I am trying to find the encoding of a file using the java program. But it always providing the UTF-8 as the output. Even though it is an ANSI file.

import java.io.InputStream 
import java.io.FileInputStream 
import java.io.BufferedInputStream 
import java.io.InputStreamReader 
new InputStreamReader(new FileInputStream("FILE_NAME")).getEncoding

The library is old and looks no proper support for that. https://code.google.com/archive/p/juniversalchardet/

Some are so many answers, that say we can find the encoding of the file like Java : How to determine the correct charset encoding of a stream

These solutions doesnt look good. According to @ Jörg W Mittag We cannot find the encoding of a file for sure.

loneStar
  • 3,780
  • 23
  • 40
  • It is impossible to find the encoding of a file if you don't already know it.

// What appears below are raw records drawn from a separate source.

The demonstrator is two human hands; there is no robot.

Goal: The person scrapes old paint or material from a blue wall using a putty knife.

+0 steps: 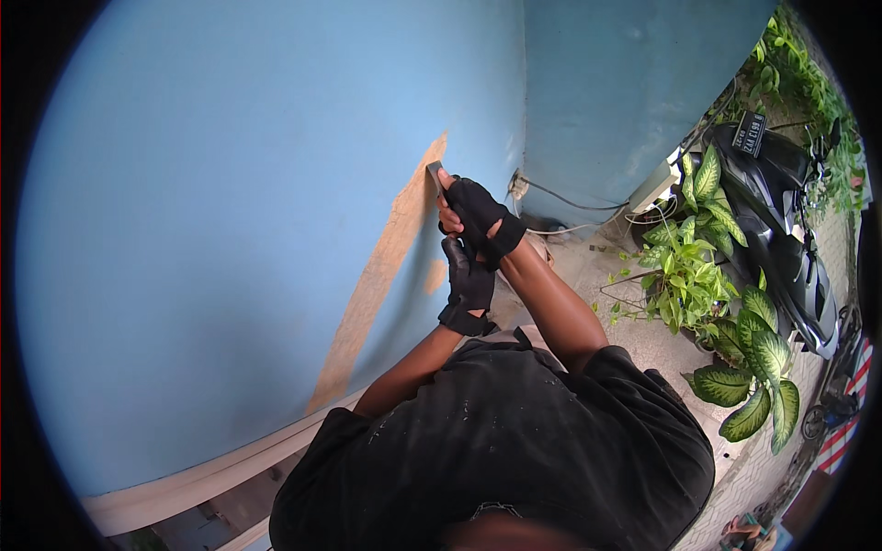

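Observation:
In a black fingerless glove, my right hand (475,210) grips a flat metal scraper (434,171), thumb laid along its blade. The blade's end meets the right edge of a bare tan strip (375,275) on the blue painted wall (227,206). That strip runs slanting from near the white ledge up to a pointed tip just above the blade. My left hand (470,282), gloved the same way, is just below the right one and close against it. Its fingers are partly hidden, so whether it holds the tool's handle is unclear. A small bare patch (435,277) shows beside my left hand.
A wall corner with an electrical outlet (518,184) and loose cables (579,203) lies right of my hands. Potted leafy plants (689,275) and a parked black motorcycle (772,220) stand farther right. A white ledge (227,458) borders the wall at lower left.

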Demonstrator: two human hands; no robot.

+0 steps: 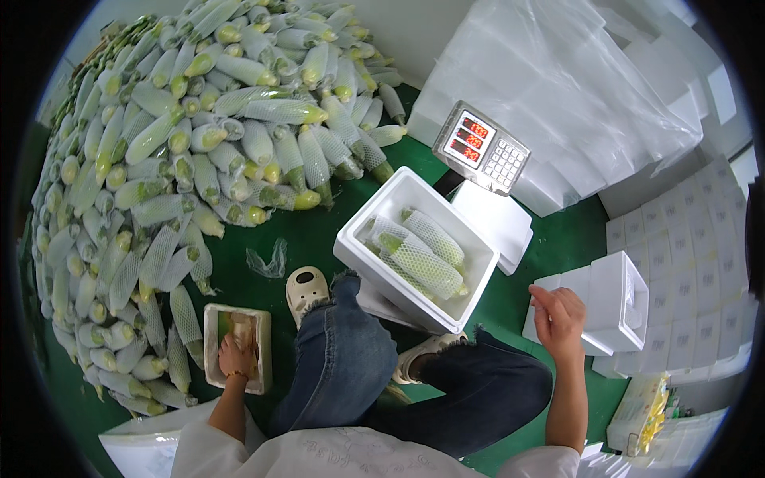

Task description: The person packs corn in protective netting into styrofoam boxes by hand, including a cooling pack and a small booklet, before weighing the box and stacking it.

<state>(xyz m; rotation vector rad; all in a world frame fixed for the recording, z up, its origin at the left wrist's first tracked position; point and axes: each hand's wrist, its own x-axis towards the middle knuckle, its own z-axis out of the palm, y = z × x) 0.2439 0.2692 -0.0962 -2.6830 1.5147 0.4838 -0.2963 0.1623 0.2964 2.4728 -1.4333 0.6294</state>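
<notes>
My left hand (235, 355) reaches into a small white foam box (267, 352) on the floor, left of my feet. Brownish and clear items (245, 327) lie in it; whether my fingers grip one is hidden. My right hand (560, 316) is raised at the right, fingers loosely bent, with nothing visible in it. Between my hands, a larger open white foam box (382, 281) sits tilted in view beside a digital price scale's display (482, 147). Inside it lie several long pale-green pieces of produce (421, 263) in white foam net sleeves.
A tall heap of similar netted produce (239, 131) fills the left. White foam lids (499, 221) lie right of the box. Plastic-covered white stacks (550, 89) stand behind the scale, with foam boxes (603, 302) at the right. Clear plastic film (269, 260) lies on the green floor (239, 248).
</notes>
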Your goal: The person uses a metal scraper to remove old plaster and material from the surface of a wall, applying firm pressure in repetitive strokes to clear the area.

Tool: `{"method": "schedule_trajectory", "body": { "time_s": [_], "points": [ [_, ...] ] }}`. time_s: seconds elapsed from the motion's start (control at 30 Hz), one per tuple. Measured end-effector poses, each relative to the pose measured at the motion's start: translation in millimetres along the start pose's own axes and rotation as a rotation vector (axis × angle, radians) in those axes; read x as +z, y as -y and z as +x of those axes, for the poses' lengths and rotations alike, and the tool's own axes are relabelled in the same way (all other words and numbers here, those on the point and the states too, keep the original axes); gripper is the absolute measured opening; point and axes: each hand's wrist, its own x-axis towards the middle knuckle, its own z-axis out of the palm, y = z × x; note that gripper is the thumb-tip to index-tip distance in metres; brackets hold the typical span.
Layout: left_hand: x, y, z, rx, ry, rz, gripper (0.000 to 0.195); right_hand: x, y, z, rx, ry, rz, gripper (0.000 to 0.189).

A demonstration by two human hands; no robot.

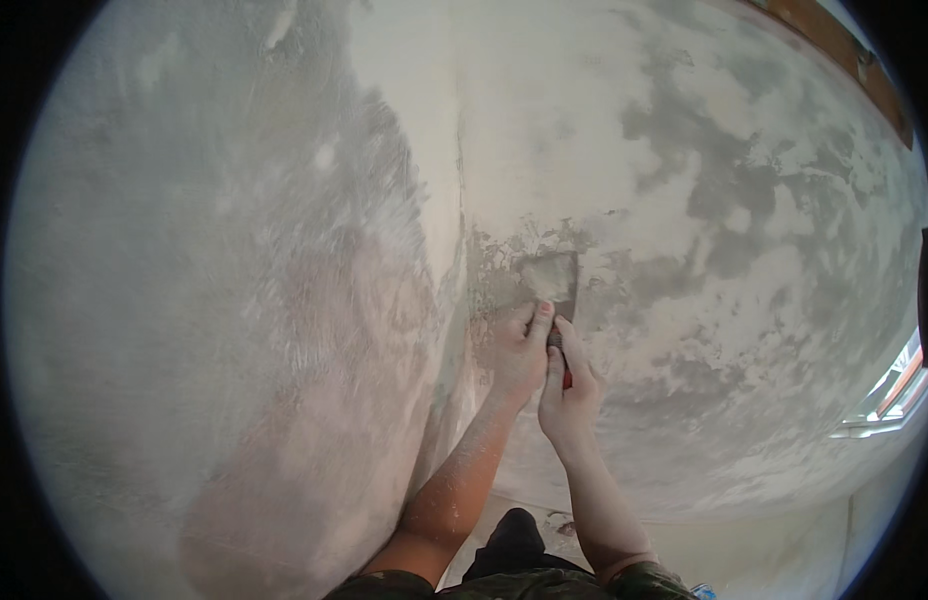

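Note:
A putty knife with a broad metal blade (569, 289) lies against the wall near the inner corner, its red and black handle (567, 378) pointing down towards me. My right hand (572, 394) is wrapped around that handle. Just left of it, my left hand (520, 356) grips the tool where the blade meets the handle, thumb extended along the blade. Pale plaster or filler (548, 276) covers much of the blade's face. Around the blade, the patchy wall surface (501, 259) is rough and partly stripped to grey. White dust coats my left forearm.
A vertical corner seam (459, 180) with a crack divides the right wall from the smeared, greyish left wall (171, 262). A window (888, 394) shows at the far right. Brown wood (839, 45) runs along the upper right edge. The floor (764, 555) lies below.

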Motion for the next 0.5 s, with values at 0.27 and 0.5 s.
{"method": "schedule_trajectory", "body": {
  "time_s": [0.27, 0.5],
  "points": [
    [-6.5, -35.6, 42.5, -0.197, -0.075, -0.296, 0.042, 0.4, 41.9, 61.9, 0.203, 0.280, -0.078, 0.042],
    [-2.4, 3.9, 15.3, -0.119, -0.103, -0.270, 0.042, -12.3, 32.2, 28.3, 0.109, 0.233, 0.076, 0.041]
  ]
}}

For example, a file that contains the octet sequence `0xA4 0x0D 0x0A` could either be in ISO8859-1 containing the international currency sign followed by a Windows line break or in ISO8859-15 containing the Euro sign followed by a Windows line break. A file containing the octet sequence `0x48 0x65 0x6C 0x6C 0x6F` could be the text `Hello` in ASCII, UTF-8, UTF-7, ISO8859-1, ISO8859-15, Windows-1252, and many others. – Jörg W Mittag Sep 17 '19 at 17:18
  • I dont know that you can **find** the encoding for anything. Encoding is not part of the data, rather how one treats data. You probably want something that tries out different encodings and provide a litmus test for true or false – YisraelU Sep 17 '19 at 17:21
  • @JörgWMittag, Then why they are libraries that claim, they can provide the encoding of a file. Like the link provided in the question. – loneStar Sep 17 '19 at 17:26
  • 1
    Lots of people claim lots of things. That doesn't mean it is true. I gave you two examples for which it is impossible to find the encoding. – Jörg W Mittag Sep 17 '19 at 17:27
  • Ask the person who wrote or gave you the file. Otherwise, it's a matter of probabilities. Text files are for experts who want to keep track of these things. Other experts and non-experts don't bother with arbitrary text files. – Tom Blodget Sep 17 '19 at 22:36

1 Answers1

0

In scala I don't have sure, but have you tried alread this lib?

public static Charset guessCharset2(File file) throws IOException {
    return CharsetToolkit.guessEncoding(file, 4096, StandardCharsets.UTF_8);
  }